- [Data section]
=====

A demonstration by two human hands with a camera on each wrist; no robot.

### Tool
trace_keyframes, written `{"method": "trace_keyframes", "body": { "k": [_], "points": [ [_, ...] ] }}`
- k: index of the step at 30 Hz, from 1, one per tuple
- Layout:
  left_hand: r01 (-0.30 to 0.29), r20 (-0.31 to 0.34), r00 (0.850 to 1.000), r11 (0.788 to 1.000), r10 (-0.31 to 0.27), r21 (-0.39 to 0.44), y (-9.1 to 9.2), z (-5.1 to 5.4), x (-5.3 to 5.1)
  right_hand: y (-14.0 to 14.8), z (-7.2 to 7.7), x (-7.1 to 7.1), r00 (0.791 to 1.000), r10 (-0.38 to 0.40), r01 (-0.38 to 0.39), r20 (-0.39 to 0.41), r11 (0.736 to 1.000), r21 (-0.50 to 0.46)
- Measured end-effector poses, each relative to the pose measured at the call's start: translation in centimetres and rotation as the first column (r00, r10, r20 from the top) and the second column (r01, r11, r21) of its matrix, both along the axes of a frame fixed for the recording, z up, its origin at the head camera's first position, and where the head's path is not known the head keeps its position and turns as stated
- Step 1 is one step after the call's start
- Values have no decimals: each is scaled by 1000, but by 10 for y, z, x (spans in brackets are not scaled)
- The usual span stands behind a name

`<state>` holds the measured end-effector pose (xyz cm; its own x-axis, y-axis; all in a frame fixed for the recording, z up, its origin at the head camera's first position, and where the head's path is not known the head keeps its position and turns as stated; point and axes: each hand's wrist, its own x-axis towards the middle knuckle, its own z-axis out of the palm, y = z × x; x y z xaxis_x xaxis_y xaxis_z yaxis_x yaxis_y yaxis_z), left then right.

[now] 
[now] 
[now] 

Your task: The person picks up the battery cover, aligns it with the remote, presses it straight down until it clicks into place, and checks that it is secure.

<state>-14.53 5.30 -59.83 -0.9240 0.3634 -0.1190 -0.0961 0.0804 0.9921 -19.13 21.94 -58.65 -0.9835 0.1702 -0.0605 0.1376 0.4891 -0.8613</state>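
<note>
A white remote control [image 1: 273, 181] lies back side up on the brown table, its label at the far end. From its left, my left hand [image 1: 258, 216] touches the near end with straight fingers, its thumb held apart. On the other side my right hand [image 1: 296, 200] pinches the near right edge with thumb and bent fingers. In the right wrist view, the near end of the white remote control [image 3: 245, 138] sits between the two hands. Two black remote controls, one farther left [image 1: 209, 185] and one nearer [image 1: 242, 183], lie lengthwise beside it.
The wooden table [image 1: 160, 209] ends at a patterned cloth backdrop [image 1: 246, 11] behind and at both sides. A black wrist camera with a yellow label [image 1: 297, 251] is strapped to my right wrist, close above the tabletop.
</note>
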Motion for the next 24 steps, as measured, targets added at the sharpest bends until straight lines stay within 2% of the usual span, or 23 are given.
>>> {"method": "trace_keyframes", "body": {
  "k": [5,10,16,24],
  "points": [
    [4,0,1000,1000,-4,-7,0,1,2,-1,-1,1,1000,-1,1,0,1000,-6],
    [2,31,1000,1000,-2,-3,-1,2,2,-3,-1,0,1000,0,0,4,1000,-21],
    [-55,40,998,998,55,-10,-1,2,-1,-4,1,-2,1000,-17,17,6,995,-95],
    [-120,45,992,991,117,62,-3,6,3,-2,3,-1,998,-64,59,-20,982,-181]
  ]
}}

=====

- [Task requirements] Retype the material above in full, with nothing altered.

- [Response below]
A demonstration by two human hands with a camera on each wrist; no robot.

### Tool
trace_keyframes, written `{"method": "trace_keyframes", "body": { "k": [_], "points": [ [_, ...] ] }}`
- k: index of the step at 30 Hz, from 1, one per tuple
- Layout:
  left_hand: r01 (-0.30 to 0.29), r20 (-0.31 to 0.34), r00 (0.850 to 1.000), r11 (0.788 to 1.000), r10 (-0.31 to 0.27), r21 (-0.39 to 0.44), y (-9.1 to 9.2), z (-5.1 to 5.4), x (-5.3 to 5.1)
  right_hand: y (-14.0 to 14.8), z (-7.2 to 7.7), x (-7.1 to 7.1), r00 (0.791 to 1.000), r10 (-0.38 to 0.40), r01 (-0.38 to 0.39), r20 (-0.39 to 0.41), r11 (0.736 to 1.000), r21 (-0.50 to 0.46)
- Measured end-effector poses, each relative to the pose measured at the call's start: translation in centimetres and rotation as the first column (r00, r10, r20 from the top) and the second column (r01, r11, r21) of its matrix, both along the axes of a frame fixed for the recording, z up, its origin at the head camera's first position, and where the head's path is not known the head keeps its position and turns as stated
- Step 1 is one step after the call's start
- Values have no decimals: each is scaled by 1000, but by 10 for y, z, x (spans in brackets are not scaled)
- The usual span stands behind a name

`<state>` holds the measured end-effector pose (xyz cm; its own x-axis, y-axis; all in a frame fixed for the recording, z up, its origin at the head camera's first position, and where the head's path is not known the head keeps its position and turns as stated; point and axes: each hand's wrist, its own x-axis towards the middle knuckle, its own z-axis out of the palm, y = z × x; x y z xaxis_x xaxis_y xaxis_z yaxis_x yaxis_y yaxis_z), left then right.

[now] 
[now] 
[now] 

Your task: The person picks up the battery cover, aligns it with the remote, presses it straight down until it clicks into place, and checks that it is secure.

<state>-14.53 5.30 -59.83 -0.9240 0.3634 -0.1190 -0.0961 0.0804 0.9921 -19.13 21.94 -58.65 -0.9835 0.1702 -0.0605 0.1376 0.4891 -0.8613</state>
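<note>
A white remote control [image 1: 273, 181] lies back side up on the brown table, its label at the far end. From its left, my left hand [image 1: 258, 216] touches the near end with straight fingers, its thumb held apart. On the other side my right hand [image 1: 296, 200] pinches the near right edge with thumb and bent fingers. In the right wrist view, the near end of the white remote control [image 3: 245, 138] sits between the two hands. Two black remote controls, one farther left [image 1: 209, 185] and one nearer [image 1: 242, 183], lie lengthwise beside it.
The wooden table [image 1: 160, 209] ends at a patterned cloth backdrop [image 1: 246, 11] behind and at both sides. A black wrist camera with a yellow label [image 1: 297, 251] is strapped to my right wrist, close above the tabletop.
</note>
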Motion for the next 24 steps, as measured, targets added at the sharpest bends until straight lines stay within 2% of the usual span, or 23 are given.
>>> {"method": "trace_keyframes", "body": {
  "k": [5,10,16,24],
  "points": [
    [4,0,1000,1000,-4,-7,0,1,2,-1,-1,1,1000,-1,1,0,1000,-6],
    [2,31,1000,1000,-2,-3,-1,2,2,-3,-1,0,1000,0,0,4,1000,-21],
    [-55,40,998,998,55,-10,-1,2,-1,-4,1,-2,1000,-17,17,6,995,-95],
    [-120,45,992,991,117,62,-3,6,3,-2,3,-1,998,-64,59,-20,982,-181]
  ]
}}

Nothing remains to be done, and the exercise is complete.